== Work request ==
Reproduce exactly the line with "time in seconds" and every line that follows it below, up to and including the last one. Do not include pictures or anything else.
· · ·
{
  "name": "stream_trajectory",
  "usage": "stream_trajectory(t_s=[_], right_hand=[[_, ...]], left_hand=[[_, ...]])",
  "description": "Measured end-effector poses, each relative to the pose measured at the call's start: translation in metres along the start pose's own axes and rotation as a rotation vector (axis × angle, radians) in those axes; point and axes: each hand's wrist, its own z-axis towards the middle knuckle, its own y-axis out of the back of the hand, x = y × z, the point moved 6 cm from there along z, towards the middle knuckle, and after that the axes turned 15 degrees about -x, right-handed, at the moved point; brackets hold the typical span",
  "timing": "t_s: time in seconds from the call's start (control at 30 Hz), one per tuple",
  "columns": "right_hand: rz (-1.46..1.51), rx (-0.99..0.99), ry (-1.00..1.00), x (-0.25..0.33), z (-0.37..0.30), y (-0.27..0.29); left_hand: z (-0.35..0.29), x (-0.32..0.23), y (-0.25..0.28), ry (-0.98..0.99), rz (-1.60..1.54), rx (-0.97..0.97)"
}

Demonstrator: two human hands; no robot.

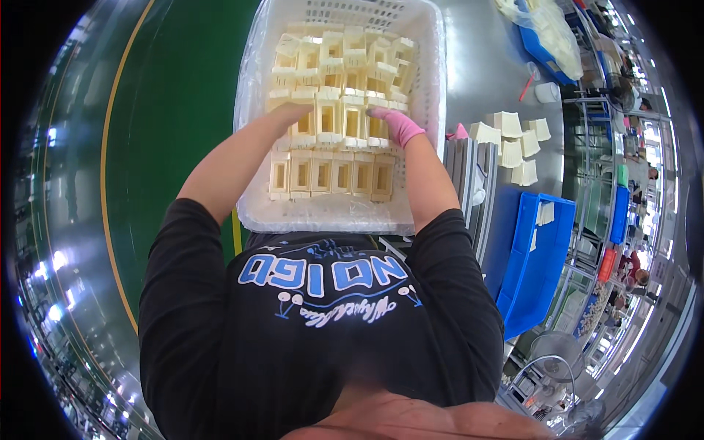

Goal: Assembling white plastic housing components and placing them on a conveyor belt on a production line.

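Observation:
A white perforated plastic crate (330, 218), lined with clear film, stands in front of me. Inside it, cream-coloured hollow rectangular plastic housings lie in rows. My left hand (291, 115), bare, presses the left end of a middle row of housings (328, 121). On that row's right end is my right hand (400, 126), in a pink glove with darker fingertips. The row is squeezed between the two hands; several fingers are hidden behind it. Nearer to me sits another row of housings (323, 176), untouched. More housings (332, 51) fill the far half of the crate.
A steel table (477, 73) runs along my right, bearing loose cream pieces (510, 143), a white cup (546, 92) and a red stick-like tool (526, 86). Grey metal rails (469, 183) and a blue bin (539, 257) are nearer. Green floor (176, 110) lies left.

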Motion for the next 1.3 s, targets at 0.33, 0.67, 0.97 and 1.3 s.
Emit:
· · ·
== Exercise result ==
  "timing": "t_s: time in seconds from the call's start (control at 30 Hz), one per tuple",
  "columns": "right_hand: rz (-1.46..1.51), rx (-0.99..0.99), ry (-1.00..1.00), x (-0.25..0.33), z (-0.37..0.30), y (-0.27..0.29); left_hand: z (-0.35..0.29), x (-0.32..0.23), y (-0.25..0.28), ry (-0.98..0.99), rz (-1.60..1.54), rx (-0.97..0.97)"
}

Demonstrator: two human hands; no robot.


Goal: Assembling white plastic housing components and placing them on a conveyor belt on a production line.

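Observation:
A white perforated plastic crate (330, 218), lined with clear film, stands in front of me. Inside it, cream-coloured hollow rectangular plastic housings lie in rows. My left hand (291, 115), bare, presses the left end of a middle row of housings (328, 121). On that row's right end is my right hand (400, 126), in a pink glove with darker fingertips. The row is squeezed between the two hands; several fingers are hidden behind it. Nearer to me sits another row of housings (323, 176), untouched. More housings (332, 51) fill the far half of the crate.
A steel table (477, 73) runs along my right, bearing loose cream pieces (510, 143), a white cup (546, 92) and a red stick-like tool (526, 86). Grey metal rails (469, 183) and a blue bin (539, 257) are nearer. Green floor (176, 110) lies left.
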
Motion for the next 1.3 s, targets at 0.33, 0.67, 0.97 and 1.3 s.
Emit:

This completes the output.